A 2008 graduate of Kings Park High School, Mr. Eldik is pursuing a double major in Psychology and Sociology at Stony Brook University. A Global Studies Fellow and Student Ambassador he is also currently President of SBU’s Science and Society Council.
About the Harry S. Truman Scholarship Foundation
Dedicated to education and public service, President Truman often spoke about the importance of promoting young leaders, and envisioned a program for students that would encourage educated citizenship and political responsibility. The foundation was established by Congress in 1975 as the federal memorial to America’s 33rd President.
Each year hundreds of college juniors compete for roughly 60 awards. The rigorous selection process requires that good candidates have a strong record of public service, as well as a policy proposal that addresses a particular issue in society. Firmly rooted in President Truman’s belief that education promotes the general welfare of our country, the Truman Scholarship remains committed to encouraging future “change-agents” of America. Many of those chosen as scholars go on to serve in public office, as public defenders, leaders of non-profit organizations and educators.
Truman Scholars Leadership Week, held at William Jewell College in Liberty, Missouri, introduces new Scholars to the services provided by the Foundation and the many pathways to public service.
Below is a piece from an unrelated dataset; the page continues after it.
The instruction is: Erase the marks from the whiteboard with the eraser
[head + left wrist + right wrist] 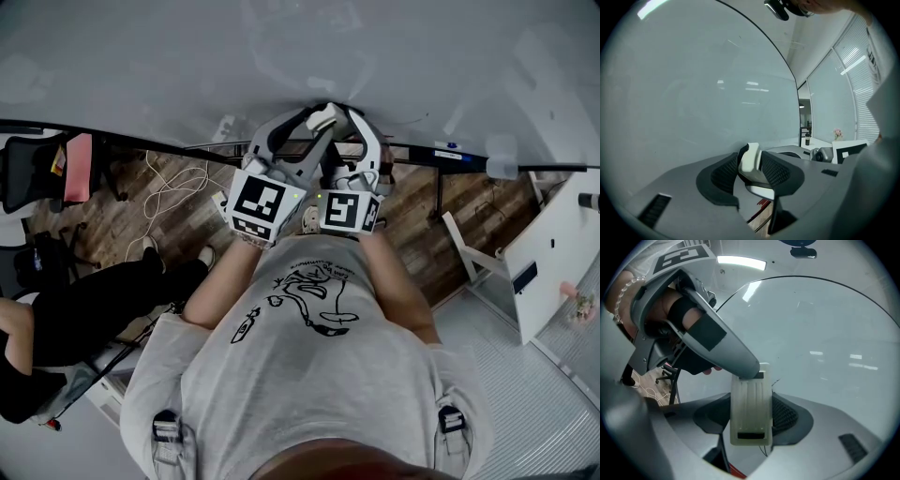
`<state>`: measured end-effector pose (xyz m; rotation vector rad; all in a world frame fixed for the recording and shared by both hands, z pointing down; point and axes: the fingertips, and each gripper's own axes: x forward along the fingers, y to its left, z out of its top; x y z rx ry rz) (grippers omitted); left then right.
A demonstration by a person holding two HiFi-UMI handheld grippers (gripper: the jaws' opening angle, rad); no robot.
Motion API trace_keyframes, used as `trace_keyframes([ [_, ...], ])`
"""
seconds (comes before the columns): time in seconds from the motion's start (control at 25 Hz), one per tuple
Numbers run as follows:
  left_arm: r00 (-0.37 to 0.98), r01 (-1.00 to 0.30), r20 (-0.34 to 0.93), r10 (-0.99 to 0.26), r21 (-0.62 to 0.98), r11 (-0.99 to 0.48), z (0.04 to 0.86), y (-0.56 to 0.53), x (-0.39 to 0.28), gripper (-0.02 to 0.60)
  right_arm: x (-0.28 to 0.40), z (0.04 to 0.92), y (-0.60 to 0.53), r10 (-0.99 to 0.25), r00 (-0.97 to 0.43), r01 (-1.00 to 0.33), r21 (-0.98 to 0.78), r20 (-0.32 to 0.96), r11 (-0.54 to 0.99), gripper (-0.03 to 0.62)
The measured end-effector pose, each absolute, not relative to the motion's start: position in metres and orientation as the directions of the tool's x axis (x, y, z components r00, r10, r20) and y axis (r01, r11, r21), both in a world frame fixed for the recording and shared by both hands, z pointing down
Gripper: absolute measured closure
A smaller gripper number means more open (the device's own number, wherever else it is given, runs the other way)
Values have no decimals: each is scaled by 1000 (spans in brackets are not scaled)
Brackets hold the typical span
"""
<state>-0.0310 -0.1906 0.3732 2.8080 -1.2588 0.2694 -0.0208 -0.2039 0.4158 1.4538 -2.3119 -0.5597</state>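
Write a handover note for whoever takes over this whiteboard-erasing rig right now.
Right gripper: shut on the eraser.
Left gripper: jaws wide around the eraser's other end; whether they press, unclear.
Whiteboard: just ahead, mostly blank; one small dark stroke beside the eraser.
Done: eraser in hand.
To do: wipe that stroke, check for more.

The whiteboard (187,56) is pale grey-white with a thin black edge. The eraser (750,411) is cream with long grooves and a small black slot, and one side of it is black. The jaws are grey, and their pads (723,174) are black with tiny bumps. The cubes (258,204) have black and white squares. The shirt (309,375) is light grey with a black drawing. The floor (450,234) is brown wood planks, with a white cord (173,192). The chair (33,173) is black.
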Motion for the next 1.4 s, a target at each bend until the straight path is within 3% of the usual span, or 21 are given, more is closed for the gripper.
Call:
trace_keyframes([
  [0.88,661,-732,205,-722,-34,-681,378,-192,5,417,64,412,-210,-956,-285,-880,378,65,288,336],
  [1.4,678,-711,231,-698,-33,-702,388,-188,26,417,169,422,-217,-984,-178,-963,204,6,176,336],
])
Scholars participate in seminars and workshops with distinguished Truman alumni and other public service leaders. Immediately after college graduation, scholars have the opportunity to participate in a ten-week Summer Institute in Washington, DC. The Foundation arranges internships with government agencies and nonprofit organizations, seminars and workshops, meetings with Washington policymakers and Truman alumni, and opportunities for community building among Scholars. After Summer Institute, Scholars may elect to stay on in Washington, DC for a full year in the Truman Fellows Program. Scholars are placed in public service jobs – most with the federal government – while participating in a graduate level public policy course, mentoring opportunities, and a community service program.